In 1930, Marie remarried, to W. Averell Harriman (1891–1986), a businessman and son of railroad baron Edward H. Harriman and Mary Williamson Averell. He was the brother of E. Roland Harriman and Mary Harriman Rumsey. Harriman's father was a close friend of Hall Roosevelt, the brother of Eleanor Roosevelt. Harriman had previously been married to Kitty Lanier Lawrence until 1929, with whom he had two daughters: (1) Mary Averell Harriman (1917–1996), who married Dr. Shirley C. Fisk and (2) Kathleen Lanier Harriman (1917–2011), who married Stanley Grafton Mortimer Jr. (1913–1999), who had previously been married to socialite Babe Paley (1915–1978).

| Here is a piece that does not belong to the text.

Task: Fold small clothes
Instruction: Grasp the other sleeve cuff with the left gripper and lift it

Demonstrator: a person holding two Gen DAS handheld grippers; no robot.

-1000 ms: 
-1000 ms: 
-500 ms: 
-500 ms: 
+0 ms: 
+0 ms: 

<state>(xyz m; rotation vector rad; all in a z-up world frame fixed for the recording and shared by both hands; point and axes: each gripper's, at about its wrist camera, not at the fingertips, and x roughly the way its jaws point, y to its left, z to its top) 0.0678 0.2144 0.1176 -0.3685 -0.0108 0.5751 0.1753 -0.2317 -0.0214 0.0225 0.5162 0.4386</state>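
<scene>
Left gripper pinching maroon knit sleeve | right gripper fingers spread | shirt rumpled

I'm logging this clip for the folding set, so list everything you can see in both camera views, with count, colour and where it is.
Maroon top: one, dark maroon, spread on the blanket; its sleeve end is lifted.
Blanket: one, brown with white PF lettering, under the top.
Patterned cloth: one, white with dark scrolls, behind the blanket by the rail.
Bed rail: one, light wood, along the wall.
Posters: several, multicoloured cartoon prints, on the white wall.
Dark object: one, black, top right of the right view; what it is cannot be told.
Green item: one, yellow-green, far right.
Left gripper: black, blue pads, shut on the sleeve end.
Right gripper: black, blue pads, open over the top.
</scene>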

On their honeymoon in Europe, the Harrimans purchased oil paintings by Van Gogh, Degas, Cézanne, Picasso, and Renoir. They later donated many of the works she bought and collected, including those of the artist Walt Kuhn, to the National Gallery of Art in Washington, D.C. In 1971, after her death in 1970, Harriman married Pamela Beryl Digby Churchill Hayward, the former wife of Winston Churchill's son Randolph, and widow of Broadway producer Leland Hayward.

===Philanthropy and death===
In the years before her death, she concentrated her charitable work on the New York Association for the Blind and the Robert F. Kennedy Memorial Foundation.

Harriman died of a heart attack on September 26, 1970, at George Washington University Hospital in Washington, D.C.